Así habló el caballero de Medina. La joven escucha estas palabras con alegría, y sus bellos ojos se nublan de lágrimas.

Las lanchas bogaban apresuradamente hacia el puerto envueltas en rojizos resplandores. La Esperanza izaba a lo lejos todas sus velas, que se hinchaban al soplo de la brisa. Su casco negro, robusto, se inclinaba suavemente para hender el cristal de las aguas. El capitán, desde lo alto del puente, saludaba con su gorra blanca.

LA FE

ERA lógico que esta novela produjese escándalo. El título mismo predispone a ello. Luego, un sacerdote que duda de las verdades de la religión. Cierto había motivo para escandalizarse y no han dejado de hacerlo algunas almas timoratas, más timoratas que instruídas.

Si lo estuviesen suficientemente sabrían que es de hombres el dudar, no de bestias. Y si hubieran leído las admirables cartas de San Francisco de Sales podrían comprobar que a su juicio “pocos marchan con más rapidez en el camino de la perfección que aquellos a los que la duda combate.”

Verdad que existen almas privilegiadas para las cuales la duda es imposible. Han entrado en el cielo y nada ni nadie puede arrancarlas de él. Admirémoslas y envidiémoslas. Pero no menospreciemos a las que luchan y sangran para que sus puertas se les abran.

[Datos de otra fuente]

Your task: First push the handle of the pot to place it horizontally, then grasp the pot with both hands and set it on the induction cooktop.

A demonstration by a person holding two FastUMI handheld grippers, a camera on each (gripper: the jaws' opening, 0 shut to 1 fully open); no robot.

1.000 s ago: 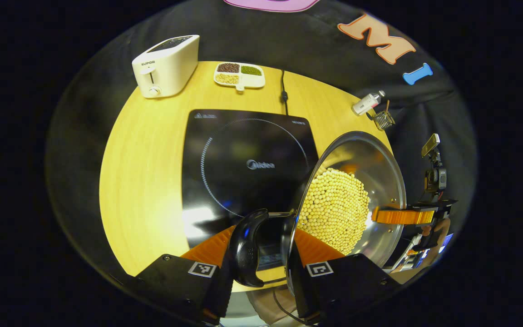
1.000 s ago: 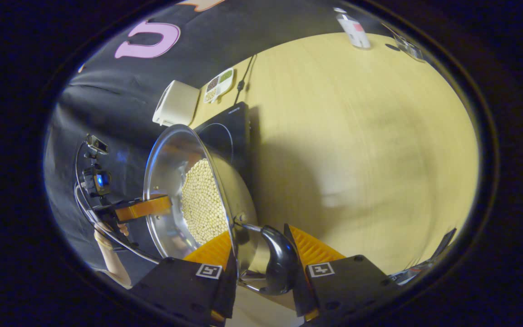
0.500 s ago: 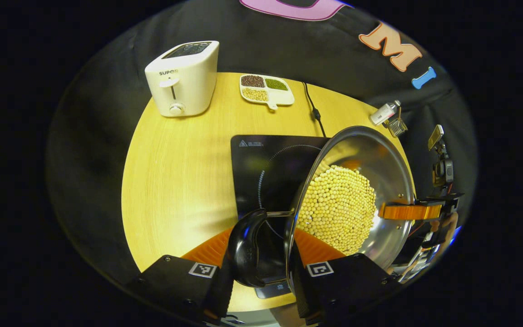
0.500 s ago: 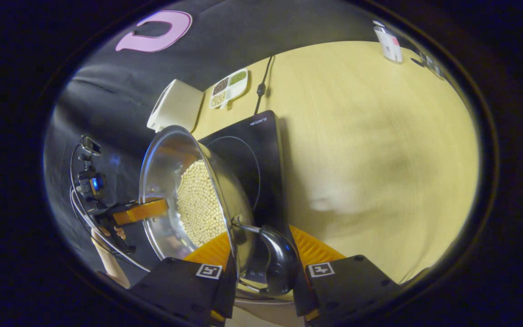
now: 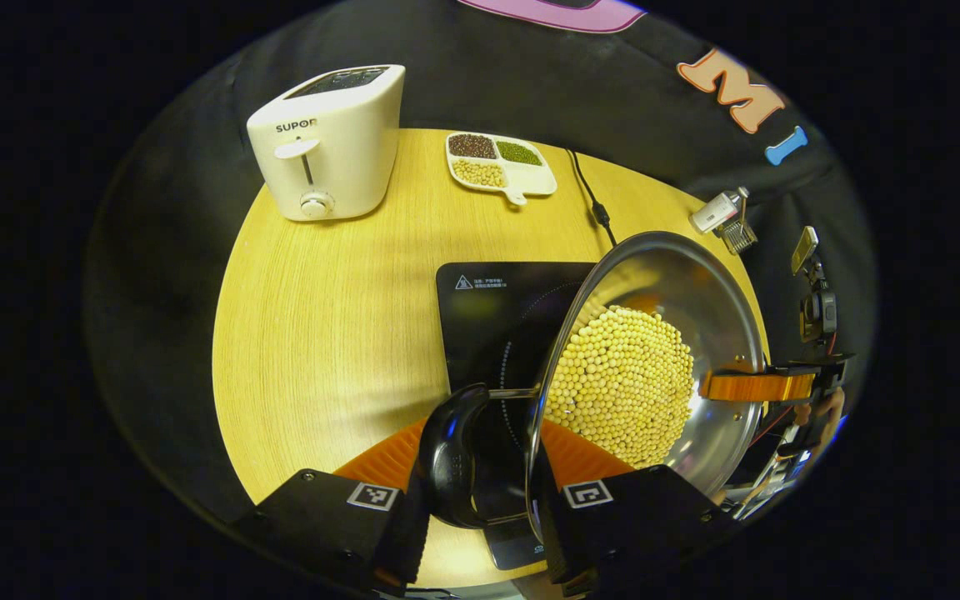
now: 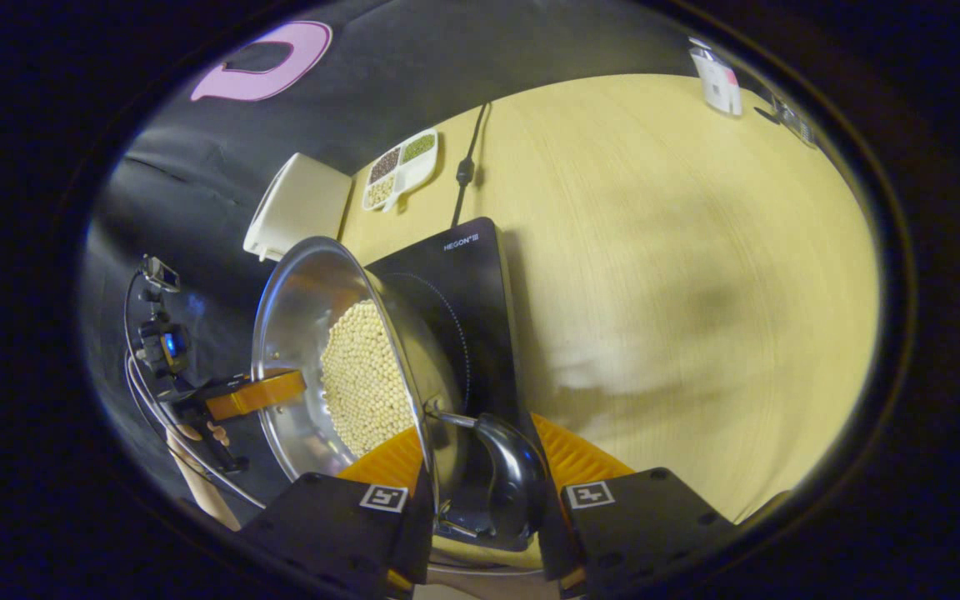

Compláceme el saber que mi novela ha dado consuelo a otras personas, y que gracias a ella han logrado el sosiego de su alma. Esto no obstante, repito aquí lo que he dicho en el prefacio de la última edición: “Si la única autoridad que yo acato en esta materia juzgase que hay en la presente obra algo que necesite corrección, corregido y borrado queda desde ahora mismo, pues yo no pretendo dar a este ni a ningún otro de mis escritos, más alcance que el que pueda ajustarse con las doctrinas de la Iglesia Católica, a las cuales me glorío de vivir sometido.”

CRUEL DESENGAÑO

La acción se desarrolla en Peñascosa puerto de mar secundario de la costa cantábrica. Don Alvaro Montesinos era un mayorazgo a quien una educación austera y un temperamento enfermizo habían hecho huraño y sombrío. Muerto su padre había venido a Madrid. Dotado de claro entendimiento se había entregado con ardor a la lectura lo cual terminó de arruinar su salud. Se hizo un sabio incrédulo y pesimista. Al cabo se enamoró ciegamente, como suele acaecer a los hombres estudiosos y retraídos, de una joven elegante y sin dinero llamada Joaquina Domínguez. Esta le aceptó como esposo no porque compartiera su amor sino por interés, pues Don Alvaro era rico. Transcurridos algunos meses Joaquina se dejó enamorar por un joven aristócrata y propuso a su marido hacer un viaje por el extranjero. Don Alvaro cedió a este capricho. En Marsella la infiel esposa le abandonó escapándose con su amante y robándole todo el dinero que llevaba. Entonces Montesinos se refugió en su viejo palacio de Peñascosa y allí vejetó tres años devorando su humillación y entregado al más negro pesimismo. Al cabo de este tiempo su perversa mujer sintiéndose en cinta, viene a Peñascosa con pretexto de pedirle perdón, pero en realidad, para dormir una noche en la casa conyugal y obtener de este modo por la ley la legitimación del fruto adulterino que llevaba en sus entrañas. Busca al P. Gil para que le introduzca cerca de su marido.

AL tirar del cordel grasiento, el mismo tañido lúgubre que tanto había impresionado al P. Gil la vez primera que puso los pies en aquella casa, produjo a ambos un estremecimiento de temor y ansiedad. No tardó en oirse la voz cascada de Ramiro.